たとえば、ShoppingCart リモート インタフェースが Item クラスを返すメソッドを持っているとします。このリモート インタフェースはこのクラスを参照し、ejb-jar ファイルに入っているので、EJB client.jar に含まれます。

ejb-client.jar ファイルを作成するには、この機能を Bean の ejb-jar.xml デプロイメント記述子ファイルで指定してから、weblogic.appc を使用して ejb-client.jar ファイルを生成します。ejb-client.jar には、ejb-jar ファイルの EJB を呼び出すためにクライアント プログラムに必要なクラス ファイルが格納されます。これらのファイルは、クライアントをコンパイルするために必要なクラスです。この機能を指定した場合、WebLogic Server は ejb-client.jar を自動的に作成します。

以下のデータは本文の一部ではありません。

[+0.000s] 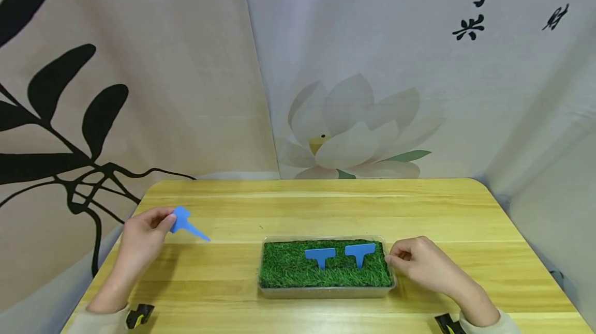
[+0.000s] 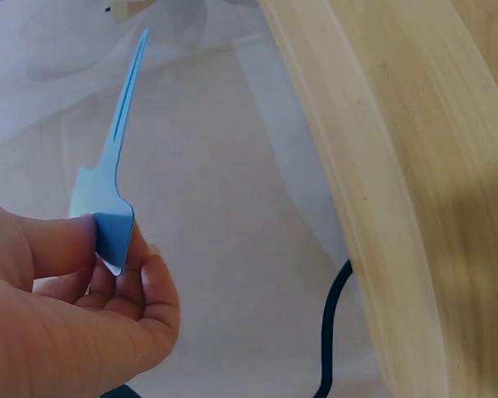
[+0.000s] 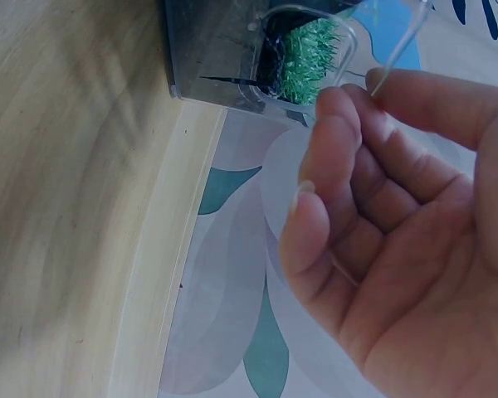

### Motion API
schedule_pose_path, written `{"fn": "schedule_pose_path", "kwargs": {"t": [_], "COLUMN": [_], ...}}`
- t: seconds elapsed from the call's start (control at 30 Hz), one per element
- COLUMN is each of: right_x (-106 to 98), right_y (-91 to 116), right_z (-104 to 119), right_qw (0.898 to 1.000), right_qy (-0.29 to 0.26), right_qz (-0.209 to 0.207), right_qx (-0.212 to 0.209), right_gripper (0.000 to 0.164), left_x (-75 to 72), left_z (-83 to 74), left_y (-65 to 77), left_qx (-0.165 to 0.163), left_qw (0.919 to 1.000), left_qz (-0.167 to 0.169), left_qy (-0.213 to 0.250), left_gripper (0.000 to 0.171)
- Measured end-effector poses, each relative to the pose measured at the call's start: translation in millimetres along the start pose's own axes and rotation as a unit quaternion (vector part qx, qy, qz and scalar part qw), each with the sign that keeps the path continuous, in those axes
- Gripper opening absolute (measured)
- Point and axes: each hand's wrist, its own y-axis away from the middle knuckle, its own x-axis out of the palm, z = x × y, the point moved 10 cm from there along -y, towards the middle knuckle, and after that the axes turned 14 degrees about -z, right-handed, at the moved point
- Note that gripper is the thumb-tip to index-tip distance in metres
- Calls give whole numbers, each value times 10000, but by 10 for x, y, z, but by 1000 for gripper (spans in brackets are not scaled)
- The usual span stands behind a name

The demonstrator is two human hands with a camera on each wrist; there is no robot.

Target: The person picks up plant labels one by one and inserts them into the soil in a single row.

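My left hand point(image 1: 139, 245) holds a blue T-shaped plant label point(image 1: 181, 219) above the left side of the table, its pointed stem facing right. In the left wrist view, thumb and fingers pinch the label point(image 2: 102, 203) by its broad head. A clear plastic tray point(image 1: 326, 293) filled with green artificial grass point(image 1: 281, 267) stands near the middle. Two more blue labels, a left one point(image 1: 320, 254) and a right one point(image 1: 360, 250), stand upright in the grass. At the tray's right end my right hand point(image 1: 428, 267) pinches the clear rim between thumb and index finger.
The light wooden table point(image 1: 209, 292) has rounded back corners. Behind it hangs a printed cloth point(image 1: 195, 65) with dark leaves, a pale flower and black characters. A dark strap piece point(image 1: 139, 316) shows by the left cuff, another point(image 1: 449, 323) by the right.
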Motion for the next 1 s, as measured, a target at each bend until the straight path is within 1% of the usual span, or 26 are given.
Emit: {"fn": "schedule_pose_path", "kwargs": {"t": [0.07,0.17,0.27,0.33,0.43,0.6,0.83,0.9,1.0], "right_x": [0,-1,2,5,10,13,20,24,30], "right_y": [0,1,-1,-2,-2,4,2,3,7], "right_z": [-4,-14,-24,-29,-34,-35,-36,-39,-41], "right_qw": [10000,10000,9999,9999,9999,9999,9999,9999,9999], "right_qy": [-2,-3,8,22,11,-16,-31,-25,-5], "right_qz": [16,39,61,64,71,65,40,38,34], "right_qx": [15,59,110,123,143,143,110,110,99], "right_gripper": [20,20,19,20,20,20,19,19,19], "left_x": [5,36,74,95,117,150,212,224,245], "left_z": [-39,-78,-87,-105,-167,-316,-467,-491,-506], "left_y": [13,32,60,86,138,199,248,264,285], "left_qx": [33,-34,-152,-149,-35,262,641,683,656], "left_qw": [9998,9989,9982,9977,9960,9916,9865,9857,9850], "left_qz": [-89,-111,-84,-104,-184,-306,-264,-283,-330], "left_qy": [181,454,566,659,874,1231,1486,1516,1561], "left_gripper": [18,17,18,19,17,13,13,12,12]}}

ejb-client.jar を指定するには、次の手順に従います。

  1. コマンド ラインから javac コンパイラを使用して、Bean の Java クラスをディレクトリにコンパイルします。
  2. コンパイル済みユニットに EJB XML デプロイメント記述子ファイルを追加します。
  3. Bean の ejb-jar.xml ファイルの ejb-client-jar デプロイメント記述子を次のように編集して、ejb-client.jar のサポートを指定します。
<ejb-client-jar>ShoppingCartClient.jar</ejb-client-jar>
  1. weblogic.appc を使用して Bean にアクセスするためのコンテナ クラスを作成し、次のコマンドを使用して ejb-client.jar を作成します。
$ java weblogic.appc <ShoppingCart.jar>

ejb-client.jar には、エンティティ Bean のホーム インタフェース、リモート インタフェース、および主キー クラスが必ず格納されます。また、これらのインタフェースが参照する ejb-jar ファイルのすべてのクラスのコピーも格納されます。たとえば、ShoppingCart リモート インタフェースが Item クラスを返すメソッドを持っているとします。このリモート インタフェースはこのクラスを参照し、ejb-jar ファイルに入っているので、EJB client.jar に含まれます。

外部クライアントは、ejb-client.jar をそれぞれのクラスパスに含めます。Web アプリケーションは、ejb-client.jar¥lib ディレクトリに含めます。